We discovered that the test data contained many protein IDs that were not yet available in SwissProt, in stark contrast to the training data. Only 58 of the 286 (20%) proteins referenced in Task 2 evaluation queries were named in our database; 29/138 (21%) of Task 2.1 proteins and 19/138 (14%) of Task 2.2 proteins. With respect to queries, only 153/1076 (14%) of Task 2.1 queries and 44/435 (10%) of Task 2.2 queries included proteins for which we had names. We were able to fall back to the names in the TrEMBL database, but these are of poor quality and usually there is only one name, not a full set of synonyms for a protein; often we did not find any occurrences of these names in the query document. This issue had a big impact on our ability to focus in on text within documents that was directly relevant to the protein of interest (see further discussion of this problem, below). On the other hand, post-hoc analysis of our (corrected) evaluation results for Task 2.2, run 2 showed that 16 of the 19 "perfect" and 8 of the 9 "generally" results actually were achieved for proteins not in our database. This suggests two possible problems. The first is that perhaps the names that we do have in our database are inadequate for effective protein reference identification and we should explore more shopisticated protein reference recognition techniques (such as those explored in BioCreAtIvE Task 1). The second potential explanation for these results is that the use of a single sentence as context for terms related to annotation of the protein of interest is too narrow. We should therefore experiment with the size of left and right context windows around protein references to achieve better results.

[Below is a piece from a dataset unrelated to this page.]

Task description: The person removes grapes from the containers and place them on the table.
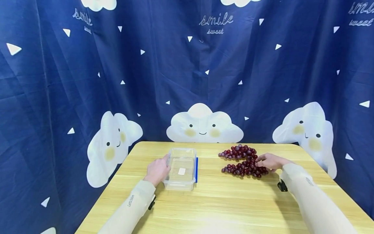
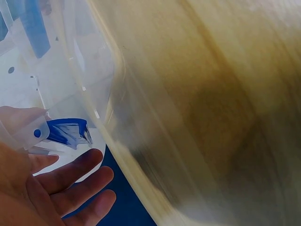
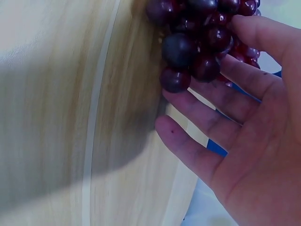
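A clear rectangular plastic food container (image 1: pixel 179 185) with a white label and a blue-edged latch (image 1: pixel 196 169) along its right side stands on the table. My left hand (image 1: pixel 157 169) is at its left side, fingertips right at the rim. Close to that thumb and index finger, the left wrist view shows a see-through latch with a blue strip (image 2: pixel 68 132); the other fingers reach out loosely. Dark red grapes (image 1: pixel 241 167) lie to the right in two branches that meet. My right hand (image 1: pixel 273 161) holds their right end, thumb on top and fingers beneath.
The pale wooden table (image 1: pixel 222 201) has rounded far corners. Behind it hangs a dark blue curtain (image 1: pixel 181 74) printed with white clouds and triangles. Black wrist devices show under both sleeves, such as the one at the right cuff (image 1: pixel 282 186).
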A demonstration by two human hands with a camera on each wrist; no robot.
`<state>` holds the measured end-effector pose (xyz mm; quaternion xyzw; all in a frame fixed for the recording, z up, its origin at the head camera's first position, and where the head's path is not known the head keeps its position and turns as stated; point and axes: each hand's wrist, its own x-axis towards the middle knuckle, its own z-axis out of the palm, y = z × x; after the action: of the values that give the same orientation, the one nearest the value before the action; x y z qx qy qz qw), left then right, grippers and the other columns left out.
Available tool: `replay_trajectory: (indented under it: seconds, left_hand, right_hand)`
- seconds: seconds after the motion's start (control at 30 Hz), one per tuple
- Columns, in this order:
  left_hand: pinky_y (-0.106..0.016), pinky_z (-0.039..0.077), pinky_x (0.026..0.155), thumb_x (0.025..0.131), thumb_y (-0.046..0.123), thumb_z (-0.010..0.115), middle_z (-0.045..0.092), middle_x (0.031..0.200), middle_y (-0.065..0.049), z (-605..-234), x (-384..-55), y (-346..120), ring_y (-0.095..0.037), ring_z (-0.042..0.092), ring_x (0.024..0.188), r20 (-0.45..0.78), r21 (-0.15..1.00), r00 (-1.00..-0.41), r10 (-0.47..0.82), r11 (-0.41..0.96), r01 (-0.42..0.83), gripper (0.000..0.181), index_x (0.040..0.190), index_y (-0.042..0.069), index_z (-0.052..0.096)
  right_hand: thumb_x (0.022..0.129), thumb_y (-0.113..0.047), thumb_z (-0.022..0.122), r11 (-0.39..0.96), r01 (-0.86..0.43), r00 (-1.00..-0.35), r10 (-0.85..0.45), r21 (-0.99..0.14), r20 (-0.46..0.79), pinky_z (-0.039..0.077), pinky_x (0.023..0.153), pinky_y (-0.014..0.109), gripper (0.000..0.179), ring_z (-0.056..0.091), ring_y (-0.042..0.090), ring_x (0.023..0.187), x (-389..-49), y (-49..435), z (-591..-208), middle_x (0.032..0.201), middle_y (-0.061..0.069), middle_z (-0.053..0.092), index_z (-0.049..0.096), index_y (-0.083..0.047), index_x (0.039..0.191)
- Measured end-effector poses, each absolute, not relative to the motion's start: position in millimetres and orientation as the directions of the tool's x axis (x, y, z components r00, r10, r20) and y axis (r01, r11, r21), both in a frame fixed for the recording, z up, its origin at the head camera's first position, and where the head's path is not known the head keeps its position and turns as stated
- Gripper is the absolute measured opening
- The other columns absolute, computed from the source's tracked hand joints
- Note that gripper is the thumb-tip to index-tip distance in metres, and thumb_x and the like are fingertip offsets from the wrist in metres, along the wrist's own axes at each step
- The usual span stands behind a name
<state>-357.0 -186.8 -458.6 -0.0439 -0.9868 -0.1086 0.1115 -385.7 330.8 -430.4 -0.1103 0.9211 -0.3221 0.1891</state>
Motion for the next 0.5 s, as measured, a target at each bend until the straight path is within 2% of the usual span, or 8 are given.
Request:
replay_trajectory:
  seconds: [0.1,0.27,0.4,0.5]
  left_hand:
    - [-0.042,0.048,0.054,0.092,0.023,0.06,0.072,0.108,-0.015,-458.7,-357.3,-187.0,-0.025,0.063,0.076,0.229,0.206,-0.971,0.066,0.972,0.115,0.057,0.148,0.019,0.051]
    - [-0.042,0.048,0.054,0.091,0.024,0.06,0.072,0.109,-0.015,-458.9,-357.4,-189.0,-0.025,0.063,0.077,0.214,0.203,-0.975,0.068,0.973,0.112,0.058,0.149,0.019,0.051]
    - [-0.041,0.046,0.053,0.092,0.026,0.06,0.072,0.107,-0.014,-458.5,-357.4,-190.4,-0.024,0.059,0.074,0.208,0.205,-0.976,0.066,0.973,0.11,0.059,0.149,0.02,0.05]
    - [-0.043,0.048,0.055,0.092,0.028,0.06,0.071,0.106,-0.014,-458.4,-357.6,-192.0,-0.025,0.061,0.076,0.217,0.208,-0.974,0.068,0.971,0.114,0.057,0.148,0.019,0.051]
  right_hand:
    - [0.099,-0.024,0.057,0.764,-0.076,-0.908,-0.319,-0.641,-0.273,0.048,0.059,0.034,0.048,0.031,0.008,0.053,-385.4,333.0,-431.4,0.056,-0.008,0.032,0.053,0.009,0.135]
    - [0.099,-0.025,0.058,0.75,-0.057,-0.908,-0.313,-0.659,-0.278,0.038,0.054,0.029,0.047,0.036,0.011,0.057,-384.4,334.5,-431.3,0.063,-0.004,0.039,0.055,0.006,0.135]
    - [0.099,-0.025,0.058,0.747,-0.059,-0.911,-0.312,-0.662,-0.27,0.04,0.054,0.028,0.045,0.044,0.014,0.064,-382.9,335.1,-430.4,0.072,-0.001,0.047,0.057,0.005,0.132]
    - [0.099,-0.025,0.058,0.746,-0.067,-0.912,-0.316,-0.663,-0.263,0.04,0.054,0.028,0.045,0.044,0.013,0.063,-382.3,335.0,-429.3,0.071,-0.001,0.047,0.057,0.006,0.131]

Assessing annotation accuracy

The methodology followed by the evaluators of Task 2.2 focused on the evidence text selection, measuring whether the selected evidence text for a given query mentioned both the protein of interest, and the function/process/component indicated by the target GO node. The prediction of the GO node itself was not evaluated independently from the evidence text returned as justification for the prediction.

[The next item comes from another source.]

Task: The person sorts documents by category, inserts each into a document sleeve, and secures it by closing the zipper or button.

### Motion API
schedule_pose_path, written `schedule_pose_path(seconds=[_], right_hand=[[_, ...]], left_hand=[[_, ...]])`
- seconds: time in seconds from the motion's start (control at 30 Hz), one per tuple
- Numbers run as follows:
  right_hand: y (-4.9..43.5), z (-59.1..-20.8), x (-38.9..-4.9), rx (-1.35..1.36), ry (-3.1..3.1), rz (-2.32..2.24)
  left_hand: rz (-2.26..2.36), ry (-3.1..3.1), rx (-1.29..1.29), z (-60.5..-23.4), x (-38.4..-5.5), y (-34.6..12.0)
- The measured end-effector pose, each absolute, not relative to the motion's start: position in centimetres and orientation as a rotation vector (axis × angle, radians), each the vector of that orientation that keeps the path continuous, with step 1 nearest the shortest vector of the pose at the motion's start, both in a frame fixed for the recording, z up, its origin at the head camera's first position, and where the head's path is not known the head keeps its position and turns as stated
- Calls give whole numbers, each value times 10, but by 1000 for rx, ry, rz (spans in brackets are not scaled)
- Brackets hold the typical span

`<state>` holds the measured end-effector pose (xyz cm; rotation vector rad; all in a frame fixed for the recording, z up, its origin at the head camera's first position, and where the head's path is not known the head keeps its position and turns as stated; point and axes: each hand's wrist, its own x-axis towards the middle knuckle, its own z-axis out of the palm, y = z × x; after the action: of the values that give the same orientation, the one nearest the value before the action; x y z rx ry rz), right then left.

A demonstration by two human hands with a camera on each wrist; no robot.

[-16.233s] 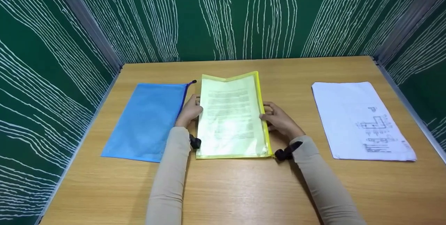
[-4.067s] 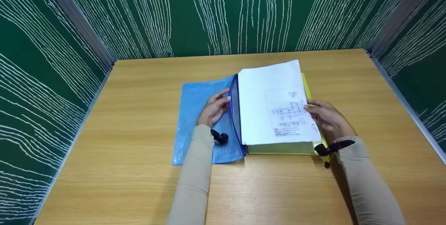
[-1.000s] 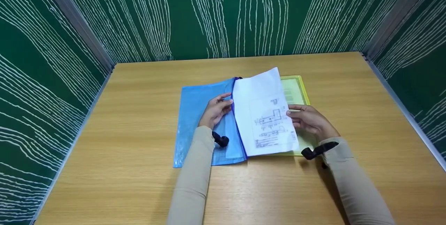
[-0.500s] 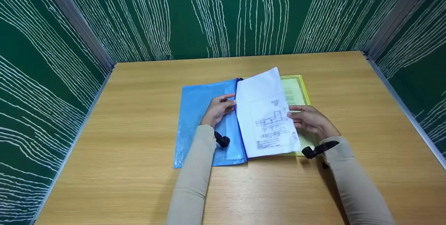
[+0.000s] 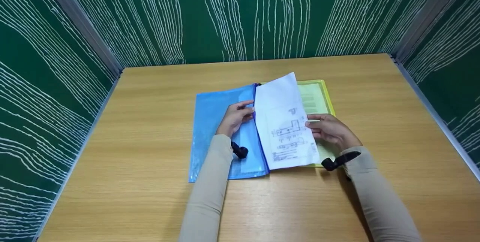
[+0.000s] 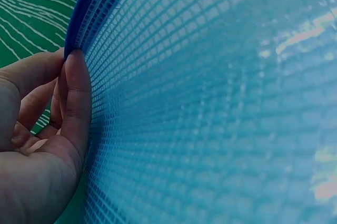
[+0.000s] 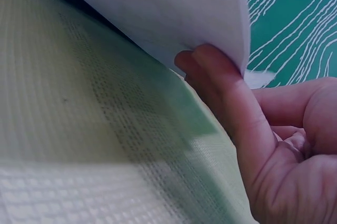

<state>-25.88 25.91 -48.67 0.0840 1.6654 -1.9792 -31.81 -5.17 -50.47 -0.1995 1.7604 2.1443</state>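
A blue mesh zip pouch (image 5: 215,118) lies left of centre on the table, its dark blue zipper edge facing right. My left hand (image 5: 235,117) pinches that edge between thumb and fingers; the left wrist view shows the grip on the zipper edge (image 6: 79,16). White papers (image 5: 279,103) with a printed drawing slant out of the pouch's opening. Their left part shows faintly through the blue mesh. With thumb and fingers, my right hand (image 5: 332,131) holds the papers' right edge, raised over a yellow zip pouch (image 5: 317,94) with printed sheets inside.
The wooden table (image 5: 142,152) reaches to green walls (image 5: 210,17) with white wavy lines on three sides. Black wrist cameras sit on both sleeves, the right one (image 5: 339,160) close over the yellow pouch's lower right part.
The blue pouch and papers, earlier far apart at either side, now meet over the yellow pouch. Since 4.1 s ago, my right hand has moved left and the papers have slid partly into the blue pouch.
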Motion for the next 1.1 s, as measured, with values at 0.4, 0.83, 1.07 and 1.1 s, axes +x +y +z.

Our interpretation of the task was that there were two results: prediction of the GO node and selection of the evidence text. While in some of the runs, our overall results were not strong, our independent investigations show that our overall performance is better when considering annotation (GO node prediction) distinctly from evidence text selection. We will show this in what follows.

Since completion of the formal BioCreAtIvE evaluation, we have refined, improved, and measured our annotation results in a number of ways. First, there is a free parameter s to GOC called the specificity, which represents the extent to which the user values results which are either "low" or "high" in the GO hierarchy (see the Appendix and elsewhere [3]). Succinctly, higher values of s will tend to give higher scores to nodes which are lower in the GO, and thus represent more specific or concrete concepts; lower values of s will tend to give higher scores to nodes which are higher in the GO, representing more general or abstract concepts.

In practice, GOC tends to converge (in different directions) for values of s less than 2 or greater than 7, neither of which produces optimal results. But because GOC is itself a novel technique, at the time of the results submission we had not yet refined our sense of the use of this parameter, and hence set it to be much higher than appropriate (s = 7). We shall see that this was an improper choice, with stronger results for moderate levels of specificity.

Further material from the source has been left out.